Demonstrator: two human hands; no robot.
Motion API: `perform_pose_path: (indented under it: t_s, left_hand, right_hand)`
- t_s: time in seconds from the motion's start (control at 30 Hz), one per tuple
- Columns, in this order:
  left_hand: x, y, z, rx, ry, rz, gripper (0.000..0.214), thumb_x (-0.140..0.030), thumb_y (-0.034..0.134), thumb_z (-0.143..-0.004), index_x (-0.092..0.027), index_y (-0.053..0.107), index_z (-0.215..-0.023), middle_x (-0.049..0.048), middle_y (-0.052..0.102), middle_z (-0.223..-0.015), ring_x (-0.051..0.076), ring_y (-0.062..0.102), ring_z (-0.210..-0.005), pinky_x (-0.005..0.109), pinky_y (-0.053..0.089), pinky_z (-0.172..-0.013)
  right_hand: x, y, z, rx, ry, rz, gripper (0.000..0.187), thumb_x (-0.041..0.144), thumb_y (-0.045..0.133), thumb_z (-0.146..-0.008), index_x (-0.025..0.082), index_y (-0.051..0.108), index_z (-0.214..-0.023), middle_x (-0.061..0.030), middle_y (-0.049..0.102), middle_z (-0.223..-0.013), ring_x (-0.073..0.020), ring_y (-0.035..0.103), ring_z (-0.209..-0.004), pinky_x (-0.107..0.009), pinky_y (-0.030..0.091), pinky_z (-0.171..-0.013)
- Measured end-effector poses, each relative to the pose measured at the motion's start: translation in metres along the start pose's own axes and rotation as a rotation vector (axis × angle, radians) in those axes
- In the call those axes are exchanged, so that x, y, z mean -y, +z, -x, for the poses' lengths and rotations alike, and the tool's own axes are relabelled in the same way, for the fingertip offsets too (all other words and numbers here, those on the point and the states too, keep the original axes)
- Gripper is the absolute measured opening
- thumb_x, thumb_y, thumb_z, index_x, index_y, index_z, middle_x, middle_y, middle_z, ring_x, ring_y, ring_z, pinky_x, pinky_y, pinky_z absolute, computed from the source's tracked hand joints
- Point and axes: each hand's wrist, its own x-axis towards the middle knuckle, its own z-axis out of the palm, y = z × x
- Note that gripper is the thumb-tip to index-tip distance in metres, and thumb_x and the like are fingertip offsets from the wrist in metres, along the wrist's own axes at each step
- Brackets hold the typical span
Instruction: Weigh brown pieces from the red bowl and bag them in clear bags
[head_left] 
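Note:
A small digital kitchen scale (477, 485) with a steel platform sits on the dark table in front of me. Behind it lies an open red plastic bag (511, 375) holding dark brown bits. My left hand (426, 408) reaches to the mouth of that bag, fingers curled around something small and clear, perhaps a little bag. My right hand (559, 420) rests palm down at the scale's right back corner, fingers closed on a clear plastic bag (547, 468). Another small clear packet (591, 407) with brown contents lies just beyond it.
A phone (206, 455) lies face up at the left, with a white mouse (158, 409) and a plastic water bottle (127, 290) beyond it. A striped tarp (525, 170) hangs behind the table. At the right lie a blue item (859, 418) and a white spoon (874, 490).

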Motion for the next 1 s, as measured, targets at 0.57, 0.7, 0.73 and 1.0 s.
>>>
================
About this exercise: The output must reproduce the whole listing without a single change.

Exercise response:
Demonstrator: two human hands; no robot.
Motion API: `perform_pose_path: (indented under it: t_s, left_hand, right_hand)`
- t_s: time in seconds from the motion's start (control at 30 Hz), one per tuple
- Columns, in this order:
  left_hand: x, y, z, rx, ry, rz, gripper (0.000..0.214), thumb_x (-0.140..0.030), thumb_y (-0.034..0.134), thumb_z (-0.143..-0.004), index_x (-0.092..0.027), index_y (-0.053..0.107), index_z (-0.215..-0.023), middle_x (-0.049..0.048), middle_y (-0.052..0.102), middle_z (-0.223..-0.015), ring_x (-0.051..0.076), ring_y (-0.062..0.102), ring_z (-0.210..-0.005), pinky_x (-0.005..0.109), pinky_y (-0.053..0.089), pinky_z (-0.172..-0.013)
  right_hand: x, y, z, rx, ry, rz, gripper (0.000..0.187), thumb_x (-0.041..0.144), thumb_y (-0.045..0.133), thumb_z (-0.146..-0.008), index_x (-0.025..0.082), index_y (-0.051..0.108), index_z (-0.214..-0.023), middle_x (-0.061..0.030), middle_y (-0.049..0.102), middle_z (-0.223..-0.013), ring_x (-0.073..0.020), ring_y (-0.035..0.103), ring_z (-0.209..-0.004), pinky_x (-0.107..0.009), pinky_y (-0.030..0.091), pinky_z (-0.171..-0.013)
- Measured end-effector poses, each relative to the pose measured at the motion's start: translation in metres along the start pose's own axes and rotation as a rotation vector (axis × angle, radians) in those axes
- In the call those axes are exchanged, so that x, y, z mean -y, +z, -x, for the poses' lengths and rotations alike, and the tool's own axes are relabelled in the same way, for the fingertip offsets too (all other words and numbers here, those on the point and the states too, keep the original axes)
- Gripper is the absolute measured opening
- thumb_x, thumb_y, thumb_z, index_x, index_y, index_z, middle_x, middle_y, middle_z, ring_x, ring_y, ring_z, pinky_x, pinky_y, pinky_z absolute, computed from the source's tracked hand joints
- Point and axes: each hand's wrist, its own x-axis towards the middle knuckle, its own z-axis out of the palm, y = z × x
- Note that gripper is the thumb-tip to index-tip distance in metres, and thumb_x and the like are fingertip offsets from the wrist in metres, along the wrist's own axes at each step
- Brackets hold the typical span
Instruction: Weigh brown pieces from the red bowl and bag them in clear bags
[head_left] 
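Note:
A small digital kitchen scale (477, 485) with a steel platform sits on the dark table in front of me. Behind it lies an open red plastic bag (511, 375) holding dark brown bits. My left hand (426, 408) reaches to the mouth of that bag, fingers curled around something small and clear, perhaps a little bag. My right hand (559, 420) rests palm down at the scale's right back corner, fingers closed on a clear plastic bag (547, 468). Another small clear packet (591, 407) with brown contents lies just beyond it.
A phone (206, 455) lies face up at the left, with a white mouse (158, 409) and a plastic water bottle (127, 290) beyond it. A striped tarp (525, 170) hangs behind the table. At the right lie a blue item (859, 418) and a white spoon (874, 490).
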
Motion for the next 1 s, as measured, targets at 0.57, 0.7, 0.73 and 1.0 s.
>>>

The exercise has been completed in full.